■ WORK TO COMPLETE
Using the records below, copy every line that holds the string "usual".

Collected data
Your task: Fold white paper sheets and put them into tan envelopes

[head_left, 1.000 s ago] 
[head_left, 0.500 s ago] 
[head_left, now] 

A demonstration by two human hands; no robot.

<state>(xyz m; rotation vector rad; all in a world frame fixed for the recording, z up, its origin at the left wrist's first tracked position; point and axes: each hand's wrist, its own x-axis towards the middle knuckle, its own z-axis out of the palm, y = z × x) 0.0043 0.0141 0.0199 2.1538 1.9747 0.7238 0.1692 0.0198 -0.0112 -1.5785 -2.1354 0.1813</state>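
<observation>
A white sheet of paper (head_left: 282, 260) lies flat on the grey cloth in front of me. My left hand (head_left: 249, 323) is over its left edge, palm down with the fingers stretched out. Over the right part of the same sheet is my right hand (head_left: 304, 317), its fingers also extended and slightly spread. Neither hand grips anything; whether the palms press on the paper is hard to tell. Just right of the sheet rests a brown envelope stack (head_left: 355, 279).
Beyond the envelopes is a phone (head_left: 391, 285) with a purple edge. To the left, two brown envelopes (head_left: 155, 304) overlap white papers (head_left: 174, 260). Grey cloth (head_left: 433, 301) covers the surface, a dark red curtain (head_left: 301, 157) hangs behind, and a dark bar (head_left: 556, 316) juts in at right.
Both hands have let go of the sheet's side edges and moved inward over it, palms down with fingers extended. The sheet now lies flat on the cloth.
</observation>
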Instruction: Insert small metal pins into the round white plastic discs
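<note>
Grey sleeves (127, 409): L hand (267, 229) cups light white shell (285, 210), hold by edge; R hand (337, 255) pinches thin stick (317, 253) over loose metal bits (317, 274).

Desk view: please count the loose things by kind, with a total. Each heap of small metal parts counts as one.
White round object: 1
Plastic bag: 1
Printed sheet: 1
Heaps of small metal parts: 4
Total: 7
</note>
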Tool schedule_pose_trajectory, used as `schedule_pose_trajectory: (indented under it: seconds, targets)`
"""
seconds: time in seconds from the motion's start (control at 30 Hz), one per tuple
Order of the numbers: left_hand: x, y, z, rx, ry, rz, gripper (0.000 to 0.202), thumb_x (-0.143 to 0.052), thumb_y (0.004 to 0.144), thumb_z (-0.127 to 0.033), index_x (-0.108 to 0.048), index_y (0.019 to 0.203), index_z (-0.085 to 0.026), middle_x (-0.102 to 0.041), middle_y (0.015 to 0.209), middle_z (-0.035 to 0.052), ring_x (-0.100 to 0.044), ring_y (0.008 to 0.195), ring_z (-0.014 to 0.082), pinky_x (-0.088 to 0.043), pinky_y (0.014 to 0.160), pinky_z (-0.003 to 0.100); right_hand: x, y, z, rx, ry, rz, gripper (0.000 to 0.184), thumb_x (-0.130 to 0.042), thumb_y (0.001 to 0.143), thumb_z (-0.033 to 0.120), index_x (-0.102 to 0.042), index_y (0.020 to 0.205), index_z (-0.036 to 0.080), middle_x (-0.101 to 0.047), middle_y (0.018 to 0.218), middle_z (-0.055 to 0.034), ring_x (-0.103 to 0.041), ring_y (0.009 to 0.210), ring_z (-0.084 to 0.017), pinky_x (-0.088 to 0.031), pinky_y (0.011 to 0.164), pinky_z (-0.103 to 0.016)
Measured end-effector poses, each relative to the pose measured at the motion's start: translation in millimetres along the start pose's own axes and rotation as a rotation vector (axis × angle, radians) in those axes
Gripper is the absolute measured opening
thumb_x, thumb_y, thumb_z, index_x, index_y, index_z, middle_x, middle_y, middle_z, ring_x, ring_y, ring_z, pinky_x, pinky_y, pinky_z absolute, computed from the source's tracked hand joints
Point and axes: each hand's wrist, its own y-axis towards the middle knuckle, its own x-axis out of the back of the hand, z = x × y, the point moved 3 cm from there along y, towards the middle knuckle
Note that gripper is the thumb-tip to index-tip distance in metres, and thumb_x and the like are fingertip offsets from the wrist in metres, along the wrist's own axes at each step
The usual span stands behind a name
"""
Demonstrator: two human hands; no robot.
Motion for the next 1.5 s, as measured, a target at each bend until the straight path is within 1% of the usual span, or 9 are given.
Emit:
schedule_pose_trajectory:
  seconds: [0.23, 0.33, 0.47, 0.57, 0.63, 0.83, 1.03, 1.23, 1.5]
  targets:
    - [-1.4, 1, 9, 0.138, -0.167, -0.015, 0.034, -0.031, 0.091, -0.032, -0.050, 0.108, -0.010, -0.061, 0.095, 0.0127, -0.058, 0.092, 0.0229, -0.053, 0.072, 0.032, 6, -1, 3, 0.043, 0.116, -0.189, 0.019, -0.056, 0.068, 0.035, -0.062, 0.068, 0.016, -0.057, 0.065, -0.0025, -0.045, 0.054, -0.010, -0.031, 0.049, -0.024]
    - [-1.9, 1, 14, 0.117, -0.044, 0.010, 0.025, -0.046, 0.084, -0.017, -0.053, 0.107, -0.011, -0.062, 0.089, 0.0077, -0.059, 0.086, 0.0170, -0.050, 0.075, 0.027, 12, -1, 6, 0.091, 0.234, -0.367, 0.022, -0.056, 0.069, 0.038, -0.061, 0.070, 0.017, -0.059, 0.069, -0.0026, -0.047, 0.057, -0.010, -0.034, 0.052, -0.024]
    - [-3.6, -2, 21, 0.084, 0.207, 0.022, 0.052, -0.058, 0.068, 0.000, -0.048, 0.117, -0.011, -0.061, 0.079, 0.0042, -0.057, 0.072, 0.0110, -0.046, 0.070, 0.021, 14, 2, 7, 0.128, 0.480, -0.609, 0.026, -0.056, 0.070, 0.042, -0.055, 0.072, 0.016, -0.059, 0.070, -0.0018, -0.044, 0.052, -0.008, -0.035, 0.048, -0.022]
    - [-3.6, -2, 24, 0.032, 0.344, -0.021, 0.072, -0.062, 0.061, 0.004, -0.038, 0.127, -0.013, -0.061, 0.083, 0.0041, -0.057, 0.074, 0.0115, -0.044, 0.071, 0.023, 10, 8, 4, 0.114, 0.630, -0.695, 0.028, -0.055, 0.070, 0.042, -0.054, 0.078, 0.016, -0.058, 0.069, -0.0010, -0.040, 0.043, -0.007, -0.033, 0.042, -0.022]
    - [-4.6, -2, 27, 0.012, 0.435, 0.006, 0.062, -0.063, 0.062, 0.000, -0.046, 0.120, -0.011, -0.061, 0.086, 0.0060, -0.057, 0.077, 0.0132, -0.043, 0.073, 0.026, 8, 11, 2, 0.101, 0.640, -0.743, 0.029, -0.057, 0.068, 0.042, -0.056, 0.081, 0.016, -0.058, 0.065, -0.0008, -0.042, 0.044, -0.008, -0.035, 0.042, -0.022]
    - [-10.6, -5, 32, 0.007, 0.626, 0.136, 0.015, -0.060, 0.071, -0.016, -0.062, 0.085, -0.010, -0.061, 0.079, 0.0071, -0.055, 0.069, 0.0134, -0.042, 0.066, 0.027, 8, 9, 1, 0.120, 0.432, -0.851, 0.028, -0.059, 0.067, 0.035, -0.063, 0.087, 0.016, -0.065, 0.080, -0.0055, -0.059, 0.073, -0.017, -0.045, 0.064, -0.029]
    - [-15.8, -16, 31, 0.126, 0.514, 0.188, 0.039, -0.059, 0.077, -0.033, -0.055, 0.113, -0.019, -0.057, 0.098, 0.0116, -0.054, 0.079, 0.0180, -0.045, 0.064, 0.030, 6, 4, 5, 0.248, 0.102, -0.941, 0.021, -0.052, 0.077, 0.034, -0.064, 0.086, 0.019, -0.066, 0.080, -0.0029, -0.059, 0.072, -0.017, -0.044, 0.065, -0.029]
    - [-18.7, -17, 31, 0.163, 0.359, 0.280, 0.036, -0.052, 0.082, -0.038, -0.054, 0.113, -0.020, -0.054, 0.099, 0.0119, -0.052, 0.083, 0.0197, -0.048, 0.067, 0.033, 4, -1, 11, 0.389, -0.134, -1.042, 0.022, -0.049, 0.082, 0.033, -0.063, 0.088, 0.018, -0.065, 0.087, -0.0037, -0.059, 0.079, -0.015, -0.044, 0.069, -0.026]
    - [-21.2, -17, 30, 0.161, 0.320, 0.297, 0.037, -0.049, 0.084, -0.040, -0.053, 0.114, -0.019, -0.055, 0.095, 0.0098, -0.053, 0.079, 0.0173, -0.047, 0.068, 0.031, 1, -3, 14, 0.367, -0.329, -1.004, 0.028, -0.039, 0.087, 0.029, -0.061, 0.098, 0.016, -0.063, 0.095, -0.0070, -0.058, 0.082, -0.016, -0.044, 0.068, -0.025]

■ ANSWER AREA
The usual span stands behind a name
Motion for the next 1.5 s, as measured, a target at each bend until the straight path is within 1% of the usual span, or 9 are given.

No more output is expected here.